JavaScript RegEx Idiosyncracy

I'm using regular expressions in JavaScript to do on-the-fly validation of form input.  As far as I can tell, the following expression should match only valid email addresses, but it's matching an obviously invalid address too.

Expression:
^([\-\.0-9A-Z_a-z]+)@([\-0-9A-Za-z]+\.)+[A-Za-z]{2,4}$

Open in new window


Incorrectly matches:  user@domain OR user@domain.toolongextension

The problem is the validation after the @ sign.  The regex there isn't complex.  It requires one or more alphanumeric (optionally hyphened) domain/subdomain names of various lengths followed by a period, then ending with an alphabetic 2-, 3-, or 4- digit extension (e.g. .cc, .com, .info).  But it's not working.  And this RegEx works perfectly fine, as expected, in the .NET framework.

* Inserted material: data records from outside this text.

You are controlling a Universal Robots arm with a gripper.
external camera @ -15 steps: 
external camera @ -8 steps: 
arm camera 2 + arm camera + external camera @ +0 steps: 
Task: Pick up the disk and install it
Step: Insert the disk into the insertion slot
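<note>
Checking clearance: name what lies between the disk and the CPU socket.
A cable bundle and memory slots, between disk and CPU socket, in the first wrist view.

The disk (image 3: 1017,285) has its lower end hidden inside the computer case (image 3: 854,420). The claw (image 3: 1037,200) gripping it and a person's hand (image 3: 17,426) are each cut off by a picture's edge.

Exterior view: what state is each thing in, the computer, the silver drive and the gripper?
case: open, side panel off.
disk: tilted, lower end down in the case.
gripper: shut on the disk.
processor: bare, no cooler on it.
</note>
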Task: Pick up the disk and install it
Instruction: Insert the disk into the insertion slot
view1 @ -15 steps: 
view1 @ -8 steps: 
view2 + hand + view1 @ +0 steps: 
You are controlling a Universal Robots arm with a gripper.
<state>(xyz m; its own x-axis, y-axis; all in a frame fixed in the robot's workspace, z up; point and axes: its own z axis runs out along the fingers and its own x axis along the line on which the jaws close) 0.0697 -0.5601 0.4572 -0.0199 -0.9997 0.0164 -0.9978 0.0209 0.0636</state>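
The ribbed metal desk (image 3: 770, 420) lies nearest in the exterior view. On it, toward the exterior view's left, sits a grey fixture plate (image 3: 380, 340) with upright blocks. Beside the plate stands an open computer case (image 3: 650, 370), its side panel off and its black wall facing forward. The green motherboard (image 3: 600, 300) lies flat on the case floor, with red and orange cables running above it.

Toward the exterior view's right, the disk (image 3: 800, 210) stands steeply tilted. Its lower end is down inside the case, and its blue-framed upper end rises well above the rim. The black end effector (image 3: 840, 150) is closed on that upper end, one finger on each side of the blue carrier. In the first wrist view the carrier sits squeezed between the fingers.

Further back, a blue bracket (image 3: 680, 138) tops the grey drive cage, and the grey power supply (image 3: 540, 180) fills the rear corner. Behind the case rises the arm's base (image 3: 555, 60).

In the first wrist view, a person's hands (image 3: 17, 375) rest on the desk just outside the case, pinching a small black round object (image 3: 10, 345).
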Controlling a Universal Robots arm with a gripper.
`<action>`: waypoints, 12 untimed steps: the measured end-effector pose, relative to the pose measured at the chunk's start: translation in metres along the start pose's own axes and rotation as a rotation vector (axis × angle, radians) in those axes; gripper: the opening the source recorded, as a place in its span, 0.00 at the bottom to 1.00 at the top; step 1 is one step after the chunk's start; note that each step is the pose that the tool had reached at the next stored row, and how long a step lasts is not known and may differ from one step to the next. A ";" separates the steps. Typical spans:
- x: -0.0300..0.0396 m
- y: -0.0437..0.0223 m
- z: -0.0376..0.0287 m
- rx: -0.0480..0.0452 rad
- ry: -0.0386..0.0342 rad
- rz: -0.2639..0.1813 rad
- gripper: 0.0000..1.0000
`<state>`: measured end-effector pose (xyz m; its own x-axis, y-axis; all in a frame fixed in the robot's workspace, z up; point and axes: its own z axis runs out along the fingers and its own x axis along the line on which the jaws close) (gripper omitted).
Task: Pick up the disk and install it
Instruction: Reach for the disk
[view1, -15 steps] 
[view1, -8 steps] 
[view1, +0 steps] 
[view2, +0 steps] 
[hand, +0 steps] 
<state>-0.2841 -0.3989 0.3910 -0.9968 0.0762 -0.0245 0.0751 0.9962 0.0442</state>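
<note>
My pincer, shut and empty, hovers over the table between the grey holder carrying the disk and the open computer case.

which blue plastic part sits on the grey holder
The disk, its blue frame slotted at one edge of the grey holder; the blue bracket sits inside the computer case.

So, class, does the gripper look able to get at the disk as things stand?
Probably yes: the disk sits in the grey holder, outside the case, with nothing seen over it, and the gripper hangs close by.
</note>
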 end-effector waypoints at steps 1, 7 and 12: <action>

Points for anyone that show me, most importantly, a workable fix.  Points also for showing me if I'm doing anything wrong OR online documentation of this as a known bug in JS implementation.
LVL 8
Bobaran98Asked:
Who is Participating?
 
Derek JensenConnect With a Mentor Commented:
No...what??

Okay. Let me clear the air a little bit here...

In my experience, I have never known JS to ignore a backslash in front of a period. JS regex is closer to perl regex than PCRE is.

Looking at the original regex, the period was *not* matching any character. The problem was elsewhere in the regex...but we'll get to that in a minute. ;-)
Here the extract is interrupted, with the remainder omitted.